Referring to FIG. 6, a high density plasma oxide 28 is formed to fill openings 20 (FIG. 5) and overlie nitride layer 16. High density plasma oxide 28 merges with oxide layer 24 (FIG. 5) to form oxide plugs 30 within openings 20 (FIG. 5). Oxide plugs 30 have laterally outermost peripheries 33 within openings 20.
Referring to FIG. 7, wafer fragment 10 is subjected to planarization (such as, for example, chemical-mechanical polishing) to planarize an upper surface of oxide plugs 30. The planarization stops at an upper surface of nitride layer 16.
Referring to FIG. 8, nitride layer 16 is removed to expose pad oxide layer 14 between oxide plugs 30.

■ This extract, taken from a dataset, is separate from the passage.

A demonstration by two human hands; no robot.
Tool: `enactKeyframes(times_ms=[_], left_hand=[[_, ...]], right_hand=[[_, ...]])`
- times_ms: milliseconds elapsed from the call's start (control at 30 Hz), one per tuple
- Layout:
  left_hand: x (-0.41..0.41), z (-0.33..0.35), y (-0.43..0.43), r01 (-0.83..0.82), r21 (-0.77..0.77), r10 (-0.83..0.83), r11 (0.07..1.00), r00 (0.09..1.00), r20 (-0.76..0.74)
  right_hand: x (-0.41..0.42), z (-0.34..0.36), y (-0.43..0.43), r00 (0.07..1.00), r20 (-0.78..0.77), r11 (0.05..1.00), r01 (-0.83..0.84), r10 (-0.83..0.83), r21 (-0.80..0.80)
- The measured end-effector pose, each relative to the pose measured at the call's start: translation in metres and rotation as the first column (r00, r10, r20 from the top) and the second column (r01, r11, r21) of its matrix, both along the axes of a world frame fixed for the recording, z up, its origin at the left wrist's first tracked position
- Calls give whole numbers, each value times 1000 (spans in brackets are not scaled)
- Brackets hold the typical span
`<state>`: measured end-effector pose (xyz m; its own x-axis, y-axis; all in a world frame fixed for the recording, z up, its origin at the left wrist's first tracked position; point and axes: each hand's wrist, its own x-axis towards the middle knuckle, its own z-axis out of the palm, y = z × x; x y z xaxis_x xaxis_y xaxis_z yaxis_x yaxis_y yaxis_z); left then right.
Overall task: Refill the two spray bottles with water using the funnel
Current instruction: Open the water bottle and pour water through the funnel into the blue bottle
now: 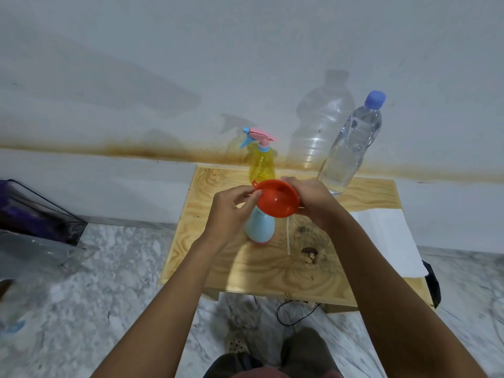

Referring to FIG. 9, pad oxide layer (FIG. 8) is removed. The removal of the pad oxide layer leaves dips 32 at edges of oxide plugs 30.
Referring to FIG. 10, a sacrificial oxide layer 34 is grown over substrate 12 and between oxide plugs 30.
Referring to FIG. 11, sacrificial oxide layer 34 (FIG. 10) is removed. Formation and removal of sacrificial oxide layer 34 can be utilized to clean a surface of substrate 12 between oxide plugs 30. As such surface of substrate 12 can be ultimately utilized to form an active area of a transistor device, it is desired that the surface be substantially free of defects. The removal of sacrificial oxide layer 34 can also undesirably exacerbate dips 32.
Referring to FIG. 12, a silicon dioxide layer 36 is regrown between oxide plugs 30, and a polysilicon layer 38 is formed over oxide plugs 30 and oxide layer 36. Polysilicon layer 38 can ultimately be formed into a word line comprising transistor gate regions. Such transistor gate regions can lie between oxide plugs 30. Plugs 30 can then function as trenched isolation regions between transistor devices. Dips 32 can undesirably result in formation of parasitic devices adjacent the transistor devices and ultimately have an effect of lowering a threshold voltage for the transistor devices. Accordingly, it would be desirable to alleviate dips 32. Dips 32 can also interfere with subsequent fabrication processes and, for this reason as well, it would be desirable to alleviate dips 32.